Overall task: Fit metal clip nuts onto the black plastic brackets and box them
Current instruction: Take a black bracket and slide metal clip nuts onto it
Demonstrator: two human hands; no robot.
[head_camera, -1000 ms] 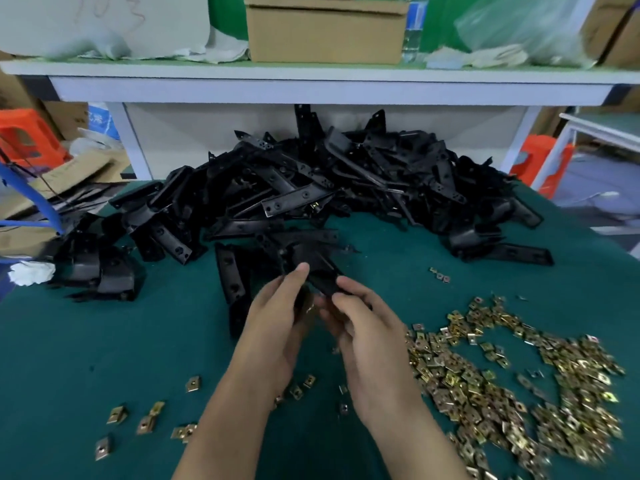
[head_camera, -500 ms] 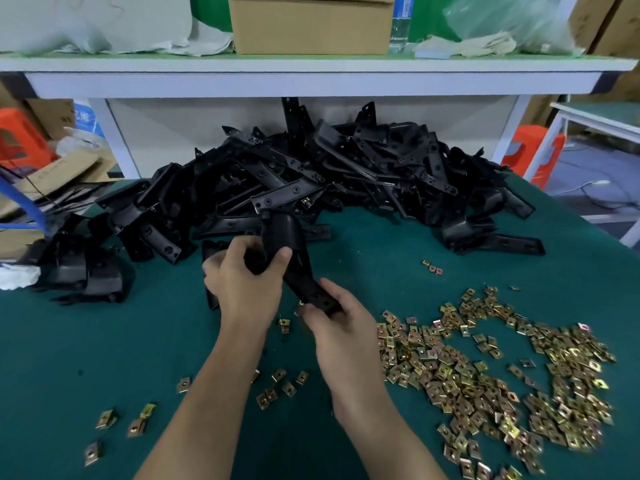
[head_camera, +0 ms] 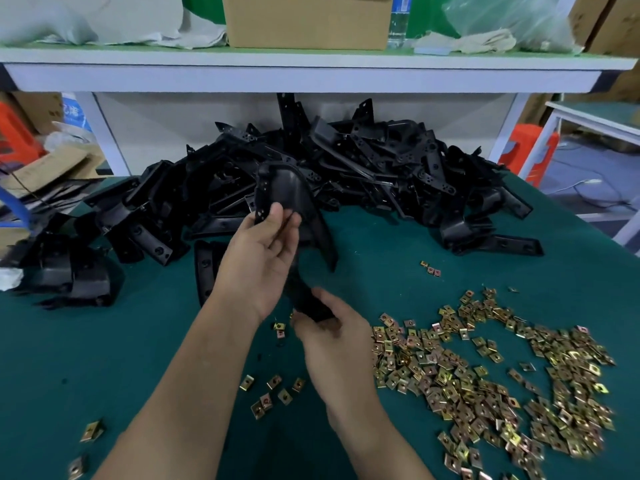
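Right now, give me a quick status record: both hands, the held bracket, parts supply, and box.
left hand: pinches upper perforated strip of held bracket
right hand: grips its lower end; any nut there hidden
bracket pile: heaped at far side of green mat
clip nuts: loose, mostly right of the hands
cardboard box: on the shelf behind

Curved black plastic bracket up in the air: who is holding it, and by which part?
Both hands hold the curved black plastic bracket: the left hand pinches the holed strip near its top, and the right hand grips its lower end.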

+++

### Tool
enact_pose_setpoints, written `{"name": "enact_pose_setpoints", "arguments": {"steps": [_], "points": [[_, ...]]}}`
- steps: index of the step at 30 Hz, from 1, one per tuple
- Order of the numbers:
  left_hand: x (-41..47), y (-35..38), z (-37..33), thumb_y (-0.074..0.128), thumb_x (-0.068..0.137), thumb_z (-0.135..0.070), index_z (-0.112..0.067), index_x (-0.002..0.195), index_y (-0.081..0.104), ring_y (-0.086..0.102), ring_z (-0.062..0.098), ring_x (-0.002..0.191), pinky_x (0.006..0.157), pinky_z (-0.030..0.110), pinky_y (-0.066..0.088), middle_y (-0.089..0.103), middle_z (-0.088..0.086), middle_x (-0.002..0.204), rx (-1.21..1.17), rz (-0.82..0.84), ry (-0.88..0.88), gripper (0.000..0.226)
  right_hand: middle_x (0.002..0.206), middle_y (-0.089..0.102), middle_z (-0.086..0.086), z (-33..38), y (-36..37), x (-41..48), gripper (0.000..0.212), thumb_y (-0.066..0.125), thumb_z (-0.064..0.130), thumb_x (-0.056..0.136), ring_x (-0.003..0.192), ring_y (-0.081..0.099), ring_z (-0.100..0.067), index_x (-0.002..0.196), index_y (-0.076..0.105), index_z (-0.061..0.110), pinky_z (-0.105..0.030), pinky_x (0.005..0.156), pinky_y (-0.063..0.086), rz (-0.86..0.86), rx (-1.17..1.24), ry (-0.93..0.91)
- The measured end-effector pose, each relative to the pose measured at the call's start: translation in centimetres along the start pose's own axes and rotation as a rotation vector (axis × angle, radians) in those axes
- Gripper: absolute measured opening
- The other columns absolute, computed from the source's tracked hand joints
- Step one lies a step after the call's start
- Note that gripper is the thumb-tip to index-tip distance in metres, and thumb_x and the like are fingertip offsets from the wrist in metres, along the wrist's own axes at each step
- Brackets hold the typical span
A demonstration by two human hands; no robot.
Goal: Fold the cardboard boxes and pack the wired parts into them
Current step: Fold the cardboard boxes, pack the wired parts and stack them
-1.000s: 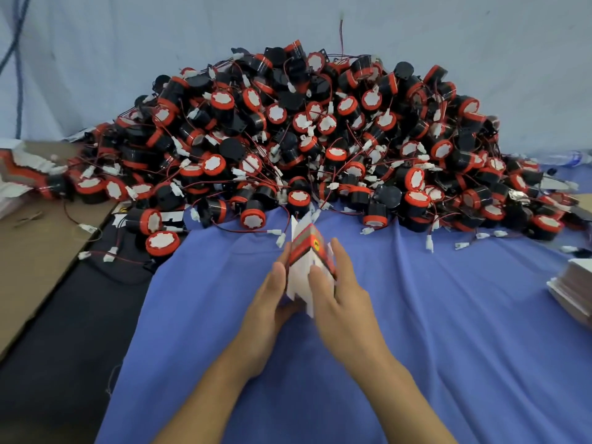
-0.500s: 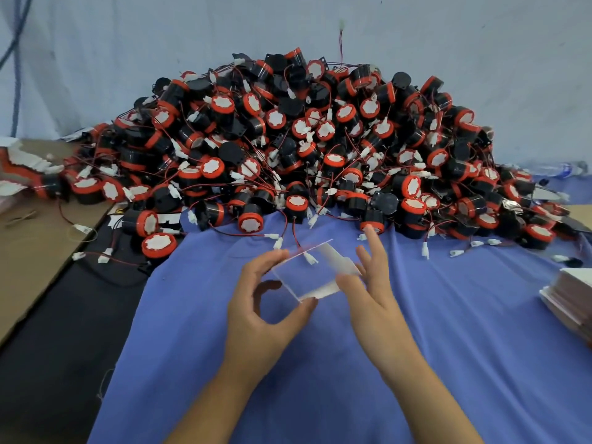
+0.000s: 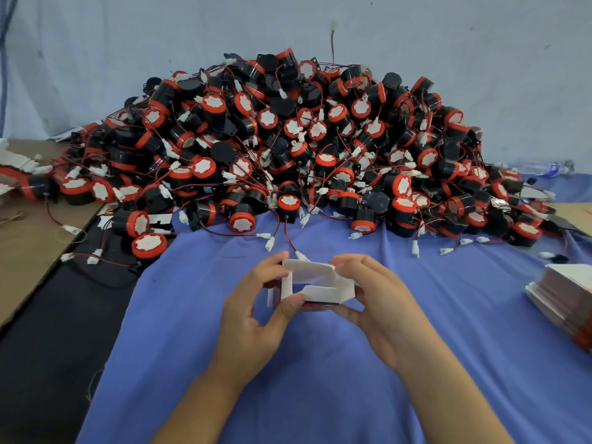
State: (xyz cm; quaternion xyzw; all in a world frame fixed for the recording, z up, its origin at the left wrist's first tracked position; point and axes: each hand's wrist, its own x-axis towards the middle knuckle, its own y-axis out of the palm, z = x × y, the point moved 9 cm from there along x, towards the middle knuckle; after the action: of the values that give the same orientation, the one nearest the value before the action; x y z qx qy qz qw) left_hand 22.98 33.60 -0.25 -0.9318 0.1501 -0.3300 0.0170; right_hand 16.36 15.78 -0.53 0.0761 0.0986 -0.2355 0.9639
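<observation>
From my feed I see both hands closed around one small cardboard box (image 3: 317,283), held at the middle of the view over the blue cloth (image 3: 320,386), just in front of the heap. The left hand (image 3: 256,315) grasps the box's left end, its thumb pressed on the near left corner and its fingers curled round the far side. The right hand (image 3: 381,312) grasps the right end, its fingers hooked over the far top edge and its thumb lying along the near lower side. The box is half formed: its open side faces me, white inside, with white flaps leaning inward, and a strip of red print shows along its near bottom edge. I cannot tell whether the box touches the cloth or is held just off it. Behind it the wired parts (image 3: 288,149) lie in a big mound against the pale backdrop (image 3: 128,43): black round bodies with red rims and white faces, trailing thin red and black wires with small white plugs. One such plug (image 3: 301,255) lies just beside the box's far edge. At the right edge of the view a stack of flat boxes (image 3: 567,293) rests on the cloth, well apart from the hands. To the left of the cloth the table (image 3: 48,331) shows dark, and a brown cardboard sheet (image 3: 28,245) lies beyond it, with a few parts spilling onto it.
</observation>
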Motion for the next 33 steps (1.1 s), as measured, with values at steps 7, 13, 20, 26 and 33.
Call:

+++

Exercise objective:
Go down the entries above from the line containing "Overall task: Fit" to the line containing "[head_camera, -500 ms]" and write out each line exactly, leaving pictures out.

Result of this exercise:
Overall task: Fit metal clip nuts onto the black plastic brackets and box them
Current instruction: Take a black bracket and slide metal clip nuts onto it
Demonstrator: two human hands; no robot.
[head_camera, -1000 ms] 
[head_camera, -500 ms] 

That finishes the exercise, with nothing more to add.